Já quase sem esperança de ser indicado por Lula para o Supremo Tribunal Federal, o presidente do Senado, Rodrigo Pacheco (PSD), resolveu iniciar os trabalhos para uma eventual candidatura ao governo de Minas Gerais em 2026.

Além de verificar suas chances com o eleitorado, Pacheco tentará construir uma ampla coligação de apoio. Tem mais de três anos para isso.

A mudança é visível. Em geral discreto, Pacheco aproveitou o vacilo do governador do estado, Romeu Zema – que angariou discordância geral ao falar em uma frente contra estados do Norte e Nordeste -, para se declarar contra a postura e fazer um discurso de união. Faturou em cima de Zema.

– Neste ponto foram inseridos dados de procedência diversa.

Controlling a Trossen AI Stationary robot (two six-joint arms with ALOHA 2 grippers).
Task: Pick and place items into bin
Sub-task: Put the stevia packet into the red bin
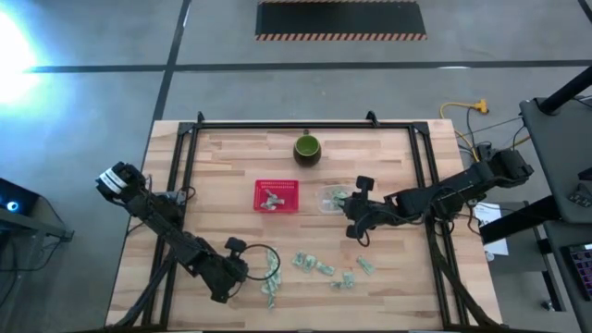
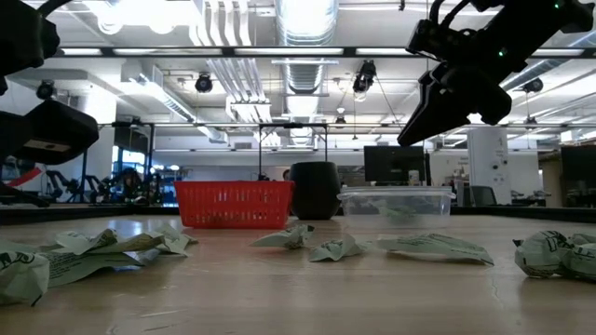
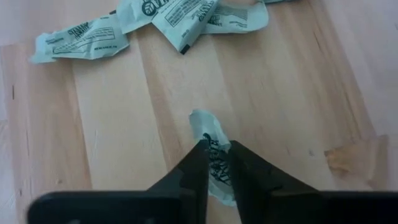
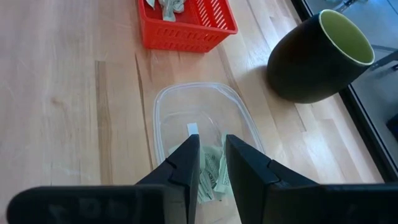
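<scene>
Several pale green-and-white packets (image 1: 314, 265) lie scattered on the near half of the table (image 1: 213, 176), also in the low view (image 2: 335, 247). My left gripper (image 1: 242, 270) is at the left end of that scatter, shut on one packet (image 3: 214, 163). My right gripper (image 1: 350, 211) hangs above a clear plastic container (image 4: 199, 112) that holds a few packets (image 4: 214, 171); its fingers (image 4: 212, 149) stand a narrow gap apart and touch nothing. The red basket (image 1: 276, 195) holds a few packets (image 4: 165, 6). My left gripper pinches one packet between its two fingers (image 3: 196, 165). The fingers lie across its lower part. The packet's free end (image 3: 202, 121) sticks out beyond the fingertips. Whether the packet is clear of the table, I cannot tell.
A dark green round cup (image 1: 307, 149) stands at the far edge, behind the basket and the clear container (image 1: 331, 199). A black frame (image 1: 305, 125) runs along the far edge and both sides of the table. More packets (image 3: 81, 43) lie just ahead of my left gripper.
</scene>
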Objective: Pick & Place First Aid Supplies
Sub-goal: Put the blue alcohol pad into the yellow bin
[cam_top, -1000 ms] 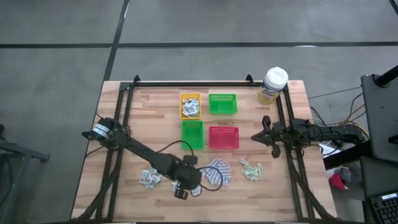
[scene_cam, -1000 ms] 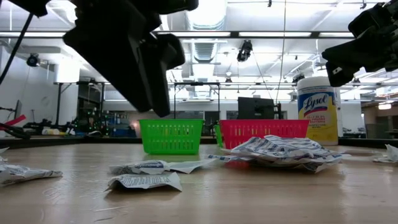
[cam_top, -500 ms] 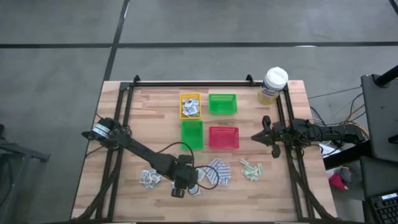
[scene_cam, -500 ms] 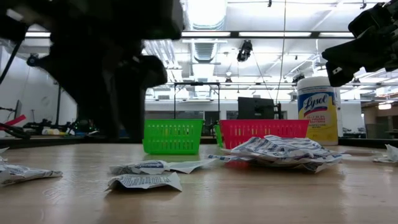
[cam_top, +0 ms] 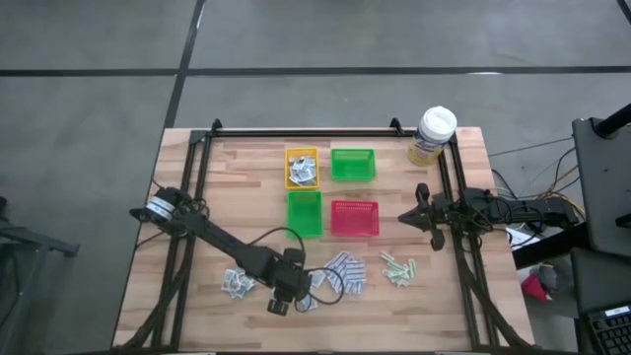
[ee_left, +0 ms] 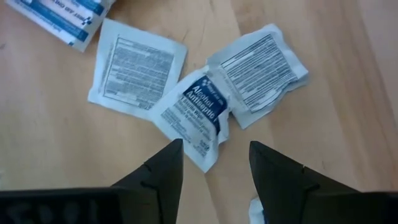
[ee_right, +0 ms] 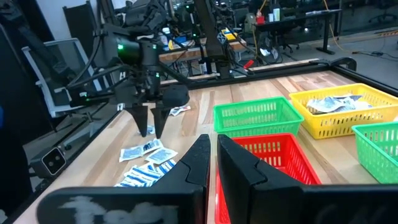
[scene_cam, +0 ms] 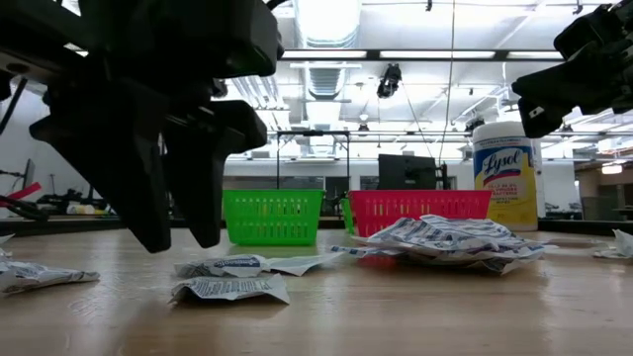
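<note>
Three white-grey sachets lie flat on the wood near the front edge; the middle one (ee_left: 196,115) has a blue label and overlaps the other two (ee_left: 137,71) (ee_left: 261,65). My left gripper (ee_left: 214,149) (scene_cam: 183,232) hangs open just above them, pointing steeply down, with the middle sachet's near corner between its fingers, untouched. Blue-and-white pads (cam_top: 342,273) are piled to its right, with pale green strips (cam_top: 398,267) beyond them. My right gripper (cam_top: 419,215) (ee_right: 211,158) waits shut and level at the table's right edge.
Four small trays stand mid-table: a yellow one (cam_top: 301,168) holding sachets, two green ones (cam_top: 352,164) (cam_top: 305,212) and a red one (cam_top: 354,218). A yellow canister (cam_top: 431,135) is at the far right corner. More sachets (cam_top: 237,283) lie left of my left gripper.
My left gripper has come down toward the sachets and shifted a little toward the table's left and near edges. Nothing on the table has moved.
</note>
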You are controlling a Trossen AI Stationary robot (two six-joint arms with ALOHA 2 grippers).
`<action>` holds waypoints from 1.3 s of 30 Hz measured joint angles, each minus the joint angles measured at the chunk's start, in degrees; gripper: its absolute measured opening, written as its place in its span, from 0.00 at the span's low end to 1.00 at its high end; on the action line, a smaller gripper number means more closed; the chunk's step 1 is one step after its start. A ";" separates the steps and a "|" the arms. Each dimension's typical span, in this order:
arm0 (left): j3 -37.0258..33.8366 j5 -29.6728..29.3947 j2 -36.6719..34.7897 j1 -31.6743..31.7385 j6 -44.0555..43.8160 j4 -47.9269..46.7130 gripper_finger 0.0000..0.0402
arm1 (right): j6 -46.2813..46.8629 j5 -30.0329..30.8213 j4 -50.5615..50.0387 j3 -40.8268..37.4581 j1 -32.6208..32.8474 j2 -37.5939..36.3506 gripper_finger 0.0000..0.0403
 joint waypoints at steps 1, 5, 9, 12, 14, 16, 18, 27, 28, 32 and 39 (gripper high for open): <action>0.00 0.01 0.00 -0.18 -0.02 0.35 0.44 | 0.02 0.00 0.00 0.00 0.01 0.00 0.07; -0.01 0.00 0.00 -0.73 -0.15 1.06 0.44 | 0.02 0.00 0.00 -0.01 0.02 0.00 0.07; -0.11 -0.03 0.00 -1.09 -0.46 1.56 0.44 | 0.02 0.00 0.00 0.00 0.00 0.00 0.07; -0.11 -0.67 0.12 -1.09 0.04 2.72 0.44 | 0.02 0.00 0.00 0.00 0.01 0.00 0.07; -0.11 -1.43 0.47 -1.09 0.63 3.70 0.44 | 0.00 0.00 0.00 0.00 0.01 0.00 0.07; -0.11 -1.53 0.99 -1.09 0.76 4.13 0.44 | 0.02 0.00 0.00 0.01 0.02 0.00 0.07; -0.11 -1.51 1.44 -1.09 0.75 4.09 0.44 | 0.00 0.00 0.00 0.00 0.01 0.00 0.07; -0.11 -1.51 2.58 -1.09 2.19 3.79 0.44 | 0.02 0.00 0.00 0.02 0.02 0.00 0.07; -0.11 -1.49 2.60 -1.09 2.34 3.70 0.44 | -0.01 0.00 0.00 0.01 0.01 0.00 0.07; -0.11 -1.46 2.62 -1.09 2.84 3.65 0.39 | -0.01 0.00 0.00 -0.01 0.00 0.00 0.07; -0.11 -1.49 2.62 -1.07 2.94 3.63 0.27 | 0.02 0.00 0.00 0.01 0.00 0.00 0.07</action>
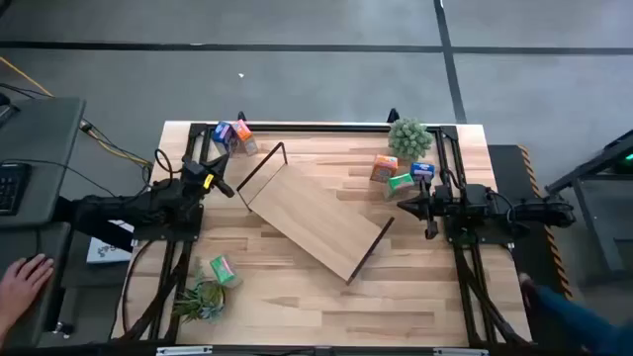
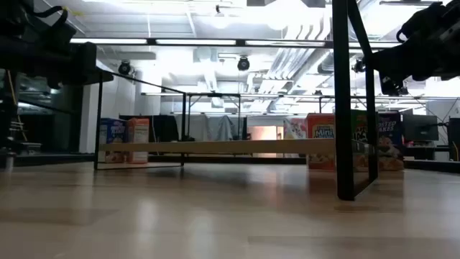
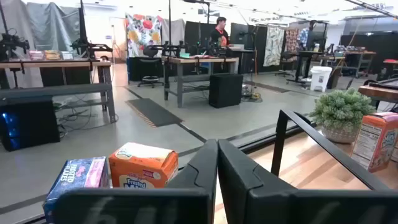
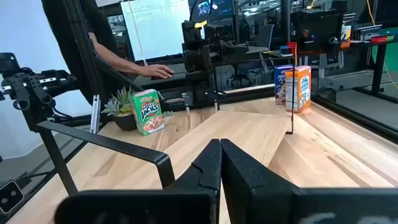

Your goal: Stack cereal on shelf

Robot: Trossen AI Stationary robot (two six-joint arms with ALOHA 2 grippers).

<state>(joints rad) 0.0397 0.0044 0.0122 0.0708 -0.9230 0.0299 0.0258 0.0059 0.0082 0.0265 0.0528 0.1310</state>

Pacheco tentará convencer o eleitorado de que uma gestão bem relacionada com o governo federal pode ser melhor para o estado. Conta com o apoio de Lula e avalia a possibilidade de oferecer ao PT a vice numa futura chapa. Ainda assim, tentará atrair eleitores de Zema, que tendem a ser mais conservadores e até apoiadores de Jair Bolsonaro.

Uma equipe política de lideranças locais vai tentar dialogar com setores mais à direita e mais conservadores, especialmente ao sul e no sudoeste de Minas, para diagnosticar resistências e vulnerabilidades de uma candidatura.

O antagonismo desde já tem dupla função. Se a candidatura a governador não decolar, Pacheco terá de defender seu mandato no Senado provavelmente contra o próprio Zema, que não poderá ser candidato à reeleição. As chances são melhores na disputa para o Executivo, avalia um de seus auxiliares.